**EXERCISE INSTRUCTIONS**
Transcribe the full listing, keeping every word as it stands.
[DATA TO PROCESS Boundary: Start]
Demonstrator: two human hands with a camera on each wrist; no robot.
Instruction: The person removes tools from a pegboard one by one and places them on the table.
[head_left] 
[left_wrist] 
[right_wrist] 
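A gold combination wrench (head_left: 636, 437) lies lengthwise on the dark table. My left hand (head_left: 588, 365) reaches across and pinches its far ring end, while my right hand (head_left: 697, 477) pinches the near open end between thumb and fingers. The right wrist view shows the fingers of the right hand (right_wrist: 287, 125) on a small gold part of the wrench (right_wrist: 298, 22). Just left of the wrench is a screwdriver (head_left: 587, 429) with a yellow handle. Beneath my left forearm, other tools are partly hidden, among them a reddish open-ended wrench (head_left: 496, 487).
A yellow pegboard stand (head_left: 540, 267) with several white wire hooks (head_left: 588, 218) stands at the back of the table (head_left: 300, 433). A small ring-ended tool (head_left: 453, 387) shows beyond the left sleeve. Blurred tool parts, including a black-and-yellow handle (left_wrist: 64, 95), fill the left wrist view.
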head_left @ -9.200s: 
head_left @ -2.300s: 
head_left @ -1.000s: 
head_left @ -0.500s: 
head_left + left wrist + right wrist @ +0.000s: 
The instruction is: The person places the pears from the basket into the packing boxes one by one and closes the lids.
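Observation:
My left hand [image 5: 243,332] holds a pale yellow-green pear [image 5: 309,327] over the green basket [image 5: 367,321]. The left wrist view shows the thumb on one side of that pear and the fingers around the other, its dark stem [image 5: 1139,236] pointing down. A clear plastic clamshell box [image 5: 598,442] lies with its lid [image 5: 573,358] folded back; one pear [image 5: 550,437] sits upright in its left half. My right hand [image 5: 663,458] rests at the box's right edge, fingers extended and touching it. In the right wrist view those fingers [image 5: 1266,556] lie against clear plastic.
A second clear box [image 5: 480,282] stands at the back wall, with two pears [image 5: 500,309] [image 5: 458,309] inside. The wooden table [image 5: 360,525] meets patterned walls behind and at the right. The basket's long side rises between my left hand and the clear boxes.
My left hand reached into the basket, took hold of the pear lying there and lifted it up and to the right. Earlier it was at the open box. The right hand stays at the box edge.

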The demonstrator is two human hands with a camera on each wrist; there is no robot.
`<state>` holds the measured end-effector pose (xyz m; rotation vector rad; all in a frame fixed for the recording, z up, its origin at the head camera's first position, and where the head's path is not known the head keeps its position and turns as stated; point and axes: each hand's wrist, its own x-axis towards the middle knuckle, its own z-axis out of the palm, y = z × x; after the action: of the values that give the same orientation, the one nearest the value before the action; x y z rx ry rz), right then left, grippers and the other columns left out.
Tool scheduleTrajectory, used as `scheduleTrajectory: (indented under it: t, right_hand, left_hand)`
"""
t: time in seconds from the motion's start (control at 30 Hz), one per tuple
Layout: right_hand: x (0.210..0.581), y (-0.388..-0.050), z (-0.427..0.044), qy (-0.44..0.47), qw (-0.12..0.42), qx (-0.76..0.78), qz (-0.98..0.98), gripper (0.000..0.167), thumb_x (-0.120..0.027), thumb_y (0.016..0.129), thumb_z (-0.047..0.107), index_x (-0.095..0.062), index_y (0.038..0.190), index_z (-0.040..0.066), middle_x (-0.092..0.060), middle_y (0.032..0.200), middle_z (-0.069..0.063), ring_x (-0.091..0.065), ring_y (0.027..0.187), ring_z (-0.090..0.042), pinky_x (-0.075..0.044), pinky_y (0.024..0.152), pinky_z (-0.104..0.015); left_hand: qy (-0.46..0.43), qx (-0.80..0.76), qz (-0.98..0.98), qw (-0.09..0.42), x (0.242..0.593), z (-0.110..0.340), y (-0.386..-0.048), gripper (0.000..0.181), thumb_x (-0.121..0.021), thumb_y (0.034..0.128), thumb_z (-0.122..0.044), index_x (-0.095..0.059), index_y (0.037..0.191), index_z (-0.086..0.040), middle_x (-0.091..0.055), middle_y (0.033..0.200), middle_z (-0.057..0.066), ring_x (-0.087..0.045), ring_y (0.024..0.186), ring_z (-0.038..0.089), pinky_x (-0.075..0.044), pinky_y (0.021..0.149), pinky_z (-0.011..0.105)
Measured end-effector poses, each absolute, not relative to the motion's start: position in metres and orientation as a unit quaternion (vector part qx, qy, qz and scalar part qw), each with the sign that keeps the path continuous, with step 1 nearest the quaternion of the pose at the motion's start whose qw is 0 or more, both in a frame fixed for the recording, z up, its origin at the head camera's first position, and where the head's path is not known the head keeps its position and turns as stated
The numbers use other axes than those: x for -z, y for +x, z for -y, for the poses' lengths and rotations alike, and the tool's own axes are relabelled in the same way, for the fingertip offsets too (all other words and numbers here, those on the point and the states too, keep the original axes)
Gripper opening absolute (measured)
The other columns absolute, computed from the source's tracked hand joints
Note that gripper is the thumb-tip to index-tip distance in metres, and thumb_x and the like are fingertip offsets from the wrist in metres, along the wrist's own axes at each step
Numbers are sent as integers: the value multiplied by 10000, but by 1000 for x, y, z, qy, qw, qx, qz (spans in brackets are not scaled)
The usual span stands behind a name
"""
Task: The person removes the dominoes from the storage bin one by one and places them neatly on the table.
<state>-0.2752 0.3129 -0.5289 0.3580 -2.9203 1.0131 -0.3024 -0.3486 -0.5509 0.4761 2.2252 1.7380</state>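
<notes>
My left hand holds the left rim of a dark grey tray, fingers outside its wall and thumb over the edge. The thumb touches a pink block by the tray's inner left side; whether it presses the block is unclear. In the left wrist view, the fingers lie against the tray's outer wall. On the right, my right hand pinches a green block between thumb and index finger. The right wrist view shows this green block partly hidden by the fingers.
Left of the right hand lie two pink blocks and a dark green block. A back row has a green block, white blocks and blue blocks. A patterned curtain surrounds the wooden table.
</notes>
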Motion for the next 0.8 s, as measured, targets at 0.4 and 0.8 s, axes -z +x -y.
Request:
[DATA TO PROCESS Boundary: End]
**COMPLETED TASK**
Demonstrator: two human hands with a camera on each wrist; no robot.
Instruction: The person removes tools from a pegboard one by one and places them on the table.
[head_left] 
[left_wrist] 
[right_wrist] 
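A gold combination wrench (head_left: 636, 437) lies lengthwise on the dark table. My left hand (head_left: 588, 365) reaches across and pinches its far ring end, while my right hand (head_left: 697, 477) pinches the near open end between thumb and fingers. The right wrist view shows the fingers of the right hand (right_wrist: 287, 125) on a small gold part of the wrench (right_wrist: 298, 22). Just left of the wrench is a screwdriver (head_left: 587, 429) with a yellow handle. Beneath my left forearm, other tools are partly hidden, among them a reddish open-ended wrench (head_left: 496, 487).
A yellow pegboard stand (head_left: 540, 267) with several white wire hooks (head_left: 588, 218) stands at the back of the table (head_left: 300, 433). A small ring-ended tool (head_left: 453, 387) shows beyond the left sleeve. Blurred tool parts, including a black-and-yellow handle (left_wrist: 64, 95), fill the left wrist view.
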head_left @ -9.200s: 
head_left @ -2.300s: 
head_left @ -1.000s: 
head_left @ -0.500s: 
head_left + left wrist + right wrist @ +0.000s: 
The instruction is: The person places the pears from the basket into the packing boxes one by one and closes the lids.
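Observation:
My left hand [image 5: 243,332] holds a pale yellow-green pear [image 5: 309,327] over the green basket [image 5: 367,321]. The left wrist view shows the thumb on one side of that pear and the fingers around the other, its dark stem [image 5: 1139,236] pointing down. A clear plastic clamshell box [image 5: 598,442] lies with its lid [image 5: 573,358] folded back; one pear [image 5: 550,437] sits upright in its left half. My right hand [image 5: 663,458] rests at the box's right edge, fingers extended and touching it. In the right wrist view those fingers [image 5: 1266,556] lie against clear plastic.
A second clear box [image 5: 480,282] stands at the back wall, with two pears [image 5: 500,309] [image 5: 458,309] inside. The wooden table [image 5: 360,525] meets patterned walls behind and at the right. The basket's long side rises between my left hand and the clear boxes.
My left hand reached into the basket, took hold of the pear lying there and lifted it up and to the right. Earlier it was at the open box. The right hand stays at the box edge.
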
The demonstrator is two human hands with a camera on each wrist; there is no robot.
`<state>` holds the measured end-effector pose (xyz m; rotation vector rad; all in a frame fixed for the recording, z up, its origin at the head camera's first position, and where the head's path is not known the head keeps its position and turns as stated; point and axes: each hand's wrist, its own x-axis towards the middle knuckle, its own z-axis out of the palm, y = z × x; after the action: of the values that give the same orientation, the one nearest the value before the action; x y z rx ry rz), right then left, grippers and the other columns left out.
Tool scheduleTrajectory, used as `scheduleTrajectory: (indented under it: t, right_hand, left_hand)`
"""
t: time in seconds from the motion's start (control at 30 Hz), one per tuple
Layout: right_hand: x (0.210..0.581), y (-0.388..-0.050), z (-0.427..0.044), qy (-0.44..0.47), qw (-0.12..0.42), qx (-0.76..0.78), qz (-0.98..0.98), gripper (0.000..0.167), thumb_x (-0.120..0.027), thumb_y (0.016..0.129), thumb_z (-0.047..0.107), index_x (-0.095..0.062), index_y (0.038..0.190), index_z (-0.040..0.066), middle_x (-0.092..0.060), middle_y (0.032..0.200), middle_z (-0.069..0.063), ring_x (-0.091..0.065), ring_y (0.027..0.187), ring_z (-0.090..0.042), pinky_x (-0.075..0.044), pinky_y (0.024..0.152), pinky_z (-0.104..0.015); left_hand: qy (-0.46..0.43), qx (-0.80..0.76), qz (-0.98..0.98), qw (-0.09..0.42), x (0.242..0.593), z (-0.110..0.340), y (-0.386..-0.048), gripper (0.000..0.181), thumb_x (-0.121..0.021), thumb_y (0.034..0.128), thumb_z (-0.122..0.044), index_x (-0.095..0.059), index_y (0.037..0.191), index_z (-0.086..0.040), middle_x (-0.091..0.055), middle_y (0.033..0.200), middle_z (-0.057..0.066), ring_x (-0.087..0.045), ring_y (0.024..0.186), ring_z (-0.038..0.089), pinky_x (-0.075..0.044), pinky_y (0.021..0.149), pinky_z (-0.011..0.105)
Measured end-effector poses, each absolute, not relative to the motion's start: position in metres and orientation as a unit quaternion (vector part qx, qy, qz and scalar part qw), each with the sign that keeps the path continuous, with step 1 nearest the quaternion of the pose at the motion's start whose qw is 0 or more, both in a frame fixed for the recording, z up, its origin at the head camera's first position, and where the head's path is not known the head keeps its position and turns as stated
The numbers use other axes than those: x for -z, y for +x, z for -y, for the poses' lengths and rotations alike, and the tool's own axes are relabelled in the same way, for the fingertip offsets too (all other words and numbers here, those on the point and the states too, keep the original axes)
Gripper opening absolute (measured)
The other columns absolute, computed from the source's tracked hand joints
Note that gripper is the thumb-tip to index-tip distance in metres, and thumb_x and the like are fingertip offsets from the wrist in metres, along the wrist's own axes at each step
Numbers are sent as integers: the value multiplied by 10000, but by 1000 for x, y, z, qy, qw, qx, qz (spans in brackets are not scaled)
The usual span stands behind a name
"""
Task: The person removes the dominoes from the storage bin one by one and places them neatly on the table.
<state>-0.2752 0.3129 -0.5289 0.3580 -2.9203 1.0131 -0.3024 -0.3486 -0.5509 0.4761 2.2252 1.7380</state>
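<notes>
My left hand holds the left rim of a dark grey tray, fingers outside its wall and thumb over the edge. The thumb touches a pink block by the tray's inner left side; whether it presses the block is unclear. In the left wrist view, the fingers lie against the tray's outer wall. On the right, my right hand pinches a green block between thumb and index finger. The right wrist view shows this green block partly hidden by the fingers.
Left of the right hand lie two pink blocks and a dark green block. A back row has a green block, white blocks and blue blocks. A patterned curtain surrounds the wooden table.
</notes>
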Motion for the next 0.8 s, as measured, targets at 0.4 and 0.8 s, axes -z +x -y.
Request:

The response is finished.